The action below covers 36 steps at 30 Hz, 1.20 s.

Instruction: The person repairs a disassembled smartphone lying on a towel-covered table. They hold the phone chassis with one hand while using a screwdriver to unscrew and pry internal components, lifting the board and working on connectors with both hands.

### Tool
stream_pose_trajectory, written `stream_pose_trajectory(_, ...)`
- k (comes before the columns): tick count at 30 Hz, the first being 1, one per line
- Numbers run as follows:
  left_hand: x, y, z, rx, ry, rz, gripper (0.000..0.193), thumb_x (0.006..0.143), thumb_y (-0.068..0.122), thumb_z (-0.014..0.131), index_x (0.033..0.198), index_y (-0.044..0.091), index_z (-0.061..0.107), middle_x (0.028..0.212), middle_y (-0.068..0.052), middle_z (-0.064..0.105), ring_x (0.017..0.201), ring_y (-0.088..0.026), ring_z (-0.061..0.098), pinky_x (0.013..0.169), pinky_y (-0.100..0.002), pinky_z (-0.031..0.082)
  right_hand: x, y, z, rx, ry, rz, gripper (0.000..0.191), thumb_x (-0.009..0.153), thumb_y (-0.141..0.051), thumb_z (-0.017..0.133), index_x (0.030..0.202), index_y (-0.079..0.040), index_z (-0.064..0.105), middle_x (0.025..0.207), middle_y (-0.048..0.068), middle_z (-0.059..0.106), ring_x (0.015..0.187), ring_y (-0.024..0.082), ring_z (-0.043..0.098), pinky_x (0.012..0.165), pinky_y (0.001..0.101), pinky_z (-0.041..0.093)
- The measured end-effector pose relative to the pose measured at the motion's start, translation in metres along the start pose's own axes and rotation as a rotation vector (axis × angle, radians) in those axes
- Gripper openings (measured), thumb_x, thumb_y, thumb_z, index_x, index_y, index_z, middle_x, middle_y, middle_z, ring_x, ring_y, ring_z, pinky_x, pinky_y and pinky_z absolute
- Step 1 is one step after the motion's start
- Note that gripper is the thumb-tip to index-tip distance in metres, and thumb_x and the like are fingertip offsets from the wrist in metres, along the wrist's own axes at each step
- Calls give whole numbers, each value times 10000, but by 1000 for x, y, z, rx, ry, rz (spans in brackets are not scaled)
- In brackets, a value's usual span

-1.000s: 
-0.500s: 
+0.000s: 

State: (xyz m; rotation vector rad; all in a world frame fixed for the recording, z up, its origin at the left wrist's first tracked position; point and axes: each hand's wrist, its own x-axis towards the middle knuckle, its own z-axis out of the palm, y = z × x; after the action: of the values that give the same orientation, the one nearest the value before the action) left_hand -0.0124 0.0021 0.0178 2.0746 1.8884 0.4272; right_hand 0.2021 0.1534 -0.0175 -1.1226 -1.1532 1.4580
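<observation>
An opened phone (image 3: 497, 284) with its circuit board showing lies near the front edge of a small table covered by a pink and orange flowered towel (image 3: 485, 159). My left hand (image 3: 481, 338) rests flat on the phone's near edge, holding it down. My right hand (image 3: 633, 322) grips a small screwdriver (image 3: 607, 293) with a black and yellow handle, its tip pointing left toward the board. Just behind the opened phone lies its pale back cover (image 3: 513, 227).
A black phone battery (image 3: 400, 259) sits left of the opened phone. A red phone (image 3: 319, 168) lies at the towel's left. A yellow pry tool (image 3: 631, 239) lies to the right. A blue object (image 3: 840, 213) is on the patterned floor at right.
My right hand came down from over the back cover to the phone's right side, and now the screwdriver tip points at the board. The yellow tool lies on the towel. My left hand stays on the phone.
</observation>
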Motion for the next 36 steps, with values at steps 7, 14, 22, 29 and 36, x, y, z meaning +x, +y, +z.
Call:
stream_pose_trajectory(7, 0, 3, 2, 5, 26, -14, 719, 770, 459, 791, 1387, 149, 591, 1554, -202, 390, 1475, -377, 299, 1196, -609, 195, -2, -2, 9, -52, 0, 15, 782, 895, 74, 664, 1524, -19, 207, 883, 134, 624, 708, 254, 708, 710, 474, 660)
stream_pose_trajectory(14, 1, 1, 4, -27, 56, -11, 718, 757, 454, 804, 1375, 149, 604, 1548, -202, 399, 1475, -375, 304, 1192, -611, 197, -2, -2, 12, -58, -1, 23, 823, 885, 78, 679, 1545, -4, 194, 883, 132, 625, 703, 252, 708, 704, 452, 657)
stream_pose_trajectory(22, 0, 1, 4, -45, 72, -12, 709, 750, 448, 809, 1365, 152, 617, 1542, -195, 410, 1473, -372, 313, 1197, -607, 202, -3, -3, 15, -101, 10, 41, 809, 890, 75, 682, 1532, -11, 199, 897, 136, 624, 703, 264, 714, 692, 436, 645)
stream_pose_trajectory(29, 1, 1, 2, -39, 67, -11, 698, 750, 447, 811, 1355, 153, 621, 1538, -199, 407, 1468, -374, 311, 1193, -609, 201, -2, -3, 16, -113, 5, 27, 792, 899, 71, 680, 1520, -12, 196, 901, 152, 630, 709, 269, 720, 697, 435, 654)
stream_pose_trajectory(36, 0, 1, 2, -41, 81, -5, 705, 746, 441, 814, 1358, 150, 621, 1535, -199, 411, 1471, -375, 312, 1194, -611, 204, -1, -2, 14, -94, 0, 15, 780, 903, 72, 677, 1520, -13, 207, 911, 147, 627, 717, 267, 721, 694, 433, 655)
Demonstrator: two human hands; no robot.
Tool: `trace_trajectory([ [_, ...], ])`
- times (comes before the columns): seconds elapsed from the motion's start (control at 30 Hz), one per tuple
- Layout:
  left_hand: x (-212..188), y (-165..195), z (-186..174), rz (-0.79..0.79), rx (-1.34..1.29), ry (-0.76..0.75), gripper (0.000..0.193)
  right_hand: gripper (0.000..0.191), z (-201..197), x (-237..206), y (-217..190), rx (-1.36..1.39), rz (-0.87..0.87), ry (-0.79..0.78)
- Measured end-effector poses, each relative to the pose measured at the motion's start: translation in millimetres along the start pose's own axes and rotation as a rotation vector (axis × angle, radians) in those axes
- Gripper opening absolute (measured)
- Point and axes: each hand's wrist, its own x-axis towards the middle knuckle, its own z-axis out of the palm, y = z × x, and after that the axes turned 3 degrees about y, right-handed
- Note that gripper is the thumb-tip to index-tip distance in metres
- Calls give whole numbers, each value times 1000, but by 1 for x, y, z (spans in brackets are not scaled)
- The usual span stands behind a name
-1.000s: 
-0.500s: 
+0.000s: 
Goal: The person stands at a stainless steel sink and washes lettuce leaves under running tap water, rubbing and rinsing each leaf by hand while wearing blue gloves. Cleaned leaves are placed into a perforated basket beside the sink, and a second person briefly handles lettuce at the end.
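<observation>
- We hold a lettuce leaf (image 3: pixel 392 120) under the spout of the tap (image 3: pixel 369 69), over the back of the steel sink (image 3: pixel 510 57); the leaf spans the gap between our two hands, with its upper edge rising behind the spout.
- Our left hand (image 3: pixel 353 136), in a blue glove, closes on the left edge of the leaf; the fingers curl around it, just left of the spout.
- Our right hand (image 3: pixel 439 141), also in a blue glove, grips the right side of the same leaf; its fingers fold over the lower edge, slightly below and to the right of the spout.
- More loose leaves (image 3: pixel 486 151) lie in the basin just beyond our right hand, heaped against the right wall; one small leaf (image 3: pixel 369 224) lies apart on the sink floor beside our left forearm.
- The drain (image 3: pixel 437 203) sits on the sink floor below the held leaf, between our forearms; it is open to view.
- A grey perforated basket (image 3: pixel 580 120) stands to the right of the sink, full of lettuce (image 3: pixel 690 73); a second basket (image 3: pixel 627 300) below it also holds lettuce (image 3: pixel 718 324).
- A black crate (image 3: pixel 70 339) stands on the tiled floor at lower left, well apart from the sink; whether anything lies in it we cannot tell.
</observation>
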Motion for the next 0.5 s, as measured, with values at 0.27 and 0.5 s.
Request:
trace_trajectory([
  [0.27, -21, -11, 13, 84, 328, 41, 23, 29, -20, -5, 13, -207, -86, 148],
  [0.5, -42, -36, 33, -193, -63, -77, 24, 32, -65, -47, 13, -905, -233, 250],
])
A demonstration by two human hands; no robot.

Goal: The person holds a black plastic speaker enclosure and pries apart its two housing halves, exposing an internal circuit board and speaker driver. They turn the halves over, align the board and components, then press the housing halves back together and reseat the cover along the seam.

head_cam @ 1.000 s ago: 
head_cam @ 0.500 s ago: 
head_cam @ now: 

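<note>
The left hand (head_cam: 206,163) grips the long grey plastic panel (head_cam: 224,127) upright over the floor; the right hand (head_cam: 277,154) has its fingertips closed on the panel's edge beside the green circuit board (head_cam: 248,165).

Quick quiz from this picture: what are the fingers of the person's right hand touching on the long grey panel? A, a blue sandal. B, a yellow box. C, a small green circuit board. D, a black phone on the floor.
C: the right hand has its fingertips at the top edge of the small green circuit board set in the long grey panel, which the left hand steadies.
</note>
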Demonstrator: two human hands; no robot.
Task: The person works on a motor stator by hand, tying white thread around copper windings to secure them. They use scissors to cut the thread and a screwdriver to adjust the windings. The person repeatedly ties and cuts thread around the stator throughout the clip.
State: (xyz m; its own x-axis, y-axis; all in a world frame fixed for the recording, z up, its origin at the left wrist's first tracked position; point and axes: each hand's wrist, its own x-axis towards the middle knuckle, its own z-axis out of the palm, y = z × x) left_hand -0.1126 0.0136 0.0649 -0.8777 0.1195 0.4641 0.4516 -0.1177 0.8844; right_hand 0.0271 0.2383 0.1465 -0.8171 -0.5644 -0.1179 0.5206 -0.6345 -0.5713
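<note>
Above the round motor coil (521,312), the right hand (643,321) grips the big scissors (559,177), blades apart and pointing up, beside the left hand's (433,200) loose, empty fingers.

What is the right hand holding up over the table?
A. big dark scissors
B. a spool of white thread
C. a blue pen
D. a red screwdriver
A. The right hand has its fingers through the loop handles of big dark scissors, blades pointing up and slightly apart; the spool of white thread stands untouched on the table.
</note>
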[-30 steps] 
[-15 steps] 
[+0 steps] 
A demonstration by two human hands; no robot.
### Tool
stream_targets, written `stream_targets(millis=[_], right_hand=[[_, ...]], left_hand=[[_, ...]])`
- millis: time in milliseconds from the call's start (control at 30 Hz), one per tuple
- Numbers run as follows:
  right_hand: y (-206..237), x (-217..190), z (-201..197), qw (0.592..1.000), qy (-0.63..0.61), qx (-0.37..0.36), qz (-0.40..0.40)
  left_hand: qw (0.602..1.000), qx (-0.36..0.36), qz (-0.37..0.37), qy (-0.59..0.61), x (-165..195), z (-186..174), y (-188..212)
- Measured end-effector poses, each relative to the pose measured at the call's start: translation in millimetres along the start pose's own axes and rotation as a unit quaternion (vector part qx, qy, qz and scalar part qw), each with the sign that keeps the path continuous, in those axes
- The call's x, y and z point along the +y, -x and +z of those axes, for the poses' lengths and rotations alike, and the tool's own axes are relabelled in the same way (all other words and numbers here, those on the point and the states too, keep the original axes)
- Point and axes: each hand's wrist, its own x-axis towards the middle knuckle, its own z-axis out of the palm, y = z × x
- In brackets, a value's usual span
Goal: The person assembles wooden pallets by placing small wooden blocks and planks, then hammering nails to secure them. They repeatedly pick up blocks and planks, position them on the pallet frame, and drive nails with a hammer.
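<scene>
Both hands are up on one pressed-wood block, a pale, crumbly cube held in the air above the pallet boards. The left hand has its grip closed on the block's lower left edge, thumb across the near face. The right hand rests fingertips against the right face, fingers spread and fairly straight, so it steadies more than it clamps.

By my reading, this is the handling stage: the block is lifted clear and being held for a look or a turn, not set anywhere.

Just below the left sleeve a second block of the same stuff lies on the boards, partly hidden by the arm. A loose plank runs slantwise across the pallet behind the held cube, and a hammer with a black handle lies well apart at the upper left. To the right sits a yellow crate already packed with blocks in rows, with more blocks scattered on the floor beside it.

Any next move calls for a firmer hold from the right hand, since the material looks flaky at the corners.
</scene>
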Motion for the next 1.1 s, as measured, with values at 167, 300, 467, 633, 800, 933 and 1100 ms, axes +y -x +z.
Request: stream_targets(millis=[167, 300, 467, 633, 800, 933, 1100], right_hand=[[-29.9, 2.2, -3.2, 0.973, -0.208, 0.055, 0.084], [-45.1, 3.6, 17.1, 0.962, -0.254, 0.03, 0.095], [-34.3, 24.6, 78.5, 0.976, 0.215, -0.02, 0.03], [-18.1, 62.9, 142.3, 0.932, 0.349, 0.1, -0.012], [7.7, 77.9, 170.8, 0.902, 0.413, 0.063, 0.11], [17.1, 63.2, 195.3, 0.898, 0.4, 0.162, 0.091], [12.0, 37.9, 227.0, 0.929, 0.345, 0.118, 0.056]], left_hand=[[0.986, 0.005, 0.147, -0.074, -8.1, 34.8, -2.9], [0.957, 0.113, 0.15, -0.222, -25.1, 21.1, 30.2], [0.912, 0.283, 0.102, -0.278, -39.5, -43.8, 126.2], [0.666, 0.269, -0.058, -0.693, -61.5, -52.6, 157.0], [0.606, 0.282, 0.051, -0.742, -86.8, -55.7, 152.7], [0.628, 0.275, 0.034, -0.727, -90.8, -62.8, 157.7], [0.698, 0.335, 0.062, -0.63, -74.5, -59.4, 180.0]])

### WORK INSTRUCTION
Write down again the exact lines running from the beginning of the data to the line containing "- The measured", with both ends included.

### OUTPUT BELOW
The action below covers 36 steps at 30 Hz, 1.20 s.

Instruction: The person repairs a disassembled smartphone lying on a towel-covered table. They hold the phone chassis with one hand while using a screwdriver to unscrew and pry internal components, lifting the board and working on connectors with both hands.

### Tool
stream_pose_trajectory, written `stream_pose_trajectory(_, ...)`
- k (comes before the columns): tick count at 30 Hz, the first being 1, one per line
- Numbers run as follows:
  left_hand: x, y, z, rx, ry, rz, gripper (0.000..0.193), thumb_x (0.006..0.143), thumb_y (-0.068..0.122), thumb_z (-0.014..0.131), index_x (0.033..0.198), index_y (-0.044..0.091), index_z (-0.061..0.107), middle_x (0.028..0.212), middle_y (-0.068..0.052), middle_z (-0.064..0.105), ring_x (0.017..0.201), ring_y (-0.088..0.026), ring_z (-0.061..0.098), pinky_x (0.013..0.169), pinky_y (-0.100..0.002), pinky_z (-0.031..0.082)
  right_hand: x, y, z, rx, ry, rz, gripper (0.000..0.191), thumb_x (-0.009..0.153), thumb_y (-0.141..0.051), thumb_z (-0.017..0.133), index_x (0.030..0.202), index_y (-0.079..0.040), index_z (-0.064..0.105), middle_x (0.025..0.207), middle_y (-0.048..0.068), middle_z (-0.059..0.106), ring_x (0.015..0.187), ring_y (-0.024..0.082), ring_z (-0.043..0.098), pinky_x (0.012..0.165), pinky_y (0.001..0.101), pinky_z (-0.041..0.093)
- The measured end-effector pose relative to the pose measured at the motion's start, translation in metres along the start pose's own axes and rotation as a rotation vector (axis × angle, radians) in those axes

Reply complete, and nothing else is required.